A half-baked idea that gets around the need for the manual tester to call docker run at all: have a helper script that injects the untracked test results into a disconnected branch (similar to gh-pages) and pushes that. On push of that branch, Drone could be triggered to build the val docs and publish them like it does for the standard case. That approach would mean the the test results (including the tests.json) would be public, but I think we'd be okay with that.

seth127 commented 1 year ago

@kyleam this is all a very good point. I do still think that running in drone (on tag, similar to how we build and publish) is probably the best scenario. And, in that case, I think you're right that the only actually useful thing here, even in extract_r_package_info(), is parse_latest_release().

A half-baked idea... have a helper script that injects the untracked test results into a disconnected branch (similar to gh-pages) and pushes that.

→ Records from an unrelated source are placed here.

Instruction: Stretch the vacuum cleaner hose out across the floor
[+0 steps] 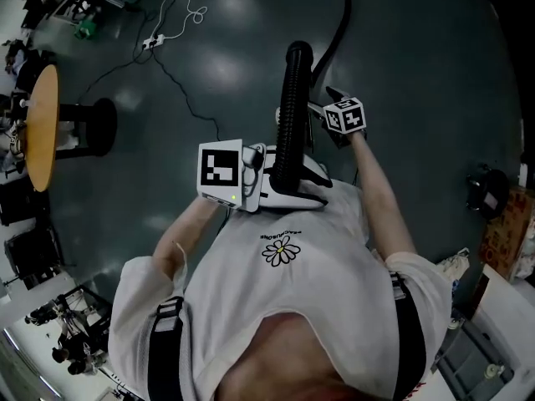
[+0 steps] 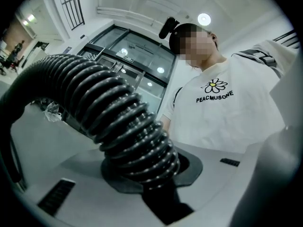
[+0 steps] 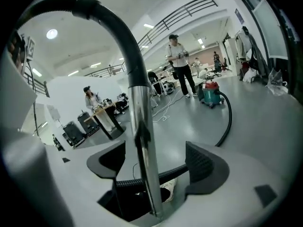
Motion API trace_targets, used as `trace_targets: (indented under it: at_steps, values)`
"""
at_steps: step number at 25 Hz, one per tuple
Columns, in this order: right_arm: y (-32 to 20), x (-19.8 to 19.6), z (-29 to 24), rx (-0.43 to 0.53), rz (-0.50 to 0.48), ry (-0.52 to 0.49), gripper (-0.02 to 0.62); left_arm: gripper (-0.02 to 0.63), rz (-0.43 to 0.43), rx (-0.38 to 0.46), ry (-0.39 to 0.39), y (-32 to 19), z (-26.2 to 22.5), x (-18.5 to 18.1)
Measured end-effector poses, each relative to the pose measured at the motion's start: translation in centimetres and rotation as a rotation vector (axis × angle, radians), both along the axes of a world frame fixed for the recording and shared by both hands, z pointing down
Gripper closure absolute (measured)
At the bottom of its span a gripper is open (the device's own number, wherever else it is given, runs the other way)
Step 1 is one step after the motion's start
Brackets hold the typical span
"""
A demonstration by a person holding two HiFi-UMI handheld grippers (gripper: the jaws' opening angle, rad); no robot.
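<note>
Our left claw (image 2: 147, 176) is clamped on the ribbed hose (image 2: 109, 112); our right claw (image 3: 158, 157) stands wide open, the metal tube (image 3: 141, 122) between its pads (image 3: 204, 162), touching neither.

From the head we look steeply down over the white shirt (image 1: 284, 307) to the dark floor (image 1: 418, 73), the ribbed hose (image 1: 292, 124) close below us. In the left gripper view we sit right against that hose and face back and up at the same shirt and the ceiling (image 2: 142, 4). In the right gripper view we look low across the floor toward the far vacuum cleaner (image 3: 210, 94), a metal tube (image 3: 142, 141) just before the lens; hose and floor appear here too.
</note>
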State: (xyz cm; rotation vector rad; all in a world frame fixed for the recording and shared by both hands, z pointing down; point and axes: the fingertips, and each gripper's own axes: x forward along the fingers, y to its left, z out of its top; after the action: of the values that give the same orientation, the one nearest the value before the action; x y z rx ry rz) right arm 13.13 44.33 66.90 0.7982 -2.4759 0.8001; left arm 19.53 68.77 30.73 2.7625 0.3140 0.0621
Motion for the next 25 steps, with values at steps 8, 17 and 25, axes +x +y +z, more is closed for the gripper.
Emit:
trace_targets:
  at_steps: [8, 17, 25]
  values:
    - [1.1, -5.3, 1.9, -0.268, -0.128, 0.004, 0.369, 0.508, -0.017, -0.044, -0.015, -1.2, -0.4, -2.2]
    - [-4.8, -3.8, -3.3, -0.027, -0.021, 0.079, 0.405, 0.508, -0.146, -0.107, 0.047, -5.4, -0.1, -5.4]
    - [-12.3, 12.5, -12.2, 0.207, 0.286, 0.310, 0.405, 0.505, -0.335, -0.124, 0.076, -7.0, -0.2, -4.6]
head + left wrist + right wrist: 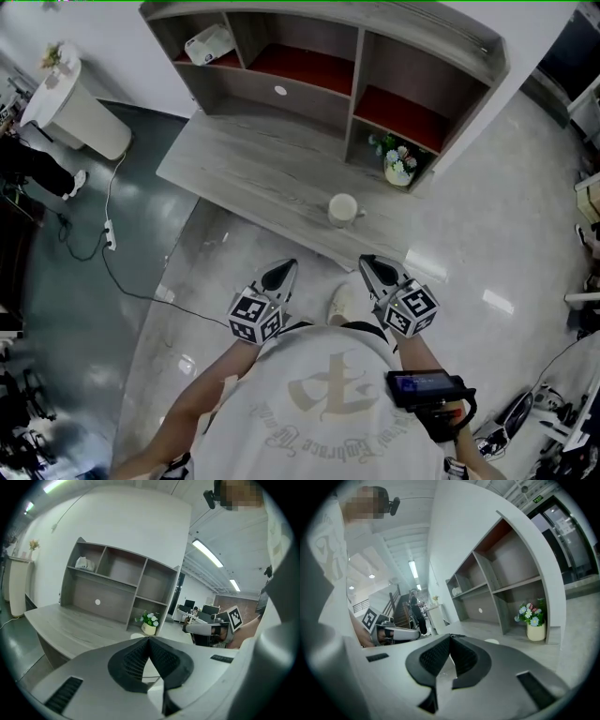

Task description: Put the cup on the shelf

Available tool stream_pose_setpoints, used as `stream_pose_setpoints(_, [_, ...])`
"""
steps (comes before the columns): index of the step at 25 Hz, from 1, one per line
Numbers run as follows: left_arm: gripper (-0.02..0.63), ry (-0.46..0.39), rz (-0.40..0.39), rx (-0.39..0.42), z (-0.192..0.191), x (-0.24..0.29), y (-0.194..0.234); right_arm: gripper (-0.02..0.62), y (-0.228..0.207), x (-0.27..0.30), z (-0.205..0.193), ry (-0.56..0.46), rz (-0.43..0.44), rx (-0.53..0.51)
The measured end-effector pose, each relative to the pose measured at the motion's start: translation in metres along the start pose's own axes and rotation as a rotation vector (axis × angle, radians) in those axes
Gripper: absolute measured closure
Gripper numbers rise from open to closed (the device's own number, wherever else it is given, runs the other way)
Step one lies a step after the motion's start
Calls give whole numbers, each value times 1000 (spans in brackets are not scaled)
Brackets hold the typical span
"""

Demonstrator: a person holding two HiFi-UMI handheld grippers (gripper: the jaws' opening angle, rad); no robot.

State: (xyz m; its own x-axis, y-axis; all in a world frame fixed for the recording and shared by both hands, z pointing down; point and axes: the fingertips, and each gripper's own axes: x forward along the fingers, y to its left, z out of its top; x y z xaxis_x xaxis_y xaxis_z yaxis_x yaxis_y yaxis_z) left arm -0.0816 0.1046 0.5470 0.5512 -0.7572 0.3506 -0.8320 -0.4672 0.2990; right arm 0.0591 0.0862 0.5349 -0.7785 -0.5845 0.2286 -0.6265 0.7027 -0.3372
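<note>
A white cup (343,209) stands on the grey desk (244,169), close to its front edge and in front of the shelf unit (328,66). Both grippers hang short of the desk edge, near the person's body and apart from the cup. My left gripper (281,275) is shut and empty, its tips meeting in the left gripper view (149,640). My right gripper (377,272) is also shut with nothing in it (450,637). Only the cup's rim (136,635) (491,641) shows above the jaws in the two gripper views.
A pot of flowers (399,165) fills the shelf's lower right compartment, and a white object (208,44) lies in the top left one. A white pedestal (75,108) and a floor cable (110,234) are to the left. The other compartments hold nothing.
</note>
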Motion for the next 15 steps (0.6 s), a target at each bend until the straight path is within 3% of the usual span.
stream_pose_setpoints(15, [604, 0, 81, -1, 42, 84, 13, 592, -88, 39, 32, 38, 96, -25])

I like this idea. I think we found that there are actually a non-trivial number of cases where we need to run (some subset of) the tests on Metworx. I remember a few of the plotting packages... probably mrgsolve...

Let's remember to talk about this at some point soon: basically what would be the interface for a user running the tests locally (on Metworx) and then pushing them. Some questions:

kyleam commented 1 year ago

@seth127:

basically what would be the interface for a user running the tests locally (on Metworx) and then pushing them. Some questions:

Good questions. Taking the second one first:

Could this be an mrgvalprep function? Would that be better or worse than a boilerplate .sh script that gets checked in to various package repos?

Hmm, I hadn't thought much yet about the actual location of this logic. (I think I said "helper script" just because I had subdir-to-gh-pages in my head as an example of the "import to subtree on other ref" functionality.) I'd say mrgvalprep makes sense because the test runner would already be using it for running and writing the tests results. We could extract the logic you have in validate_r_package to a "run and write tests" function, and then have a wrapper on top of that that writes the results to a Git reference and pushes (more on that next).

Would the tests need to be run on the same commit hash that is being tagged/validated? That seems obnoxious and brittle, but if not... how do we know that we tested the same thing that we're validating?

Yes, I think there ought to be an automatic link between the tester's commit (or tree, really) and the results that Drone uses. Here's a sketch:

kyleam commented 1 year ago

A draft implementation of the git ref idea is at gh-52.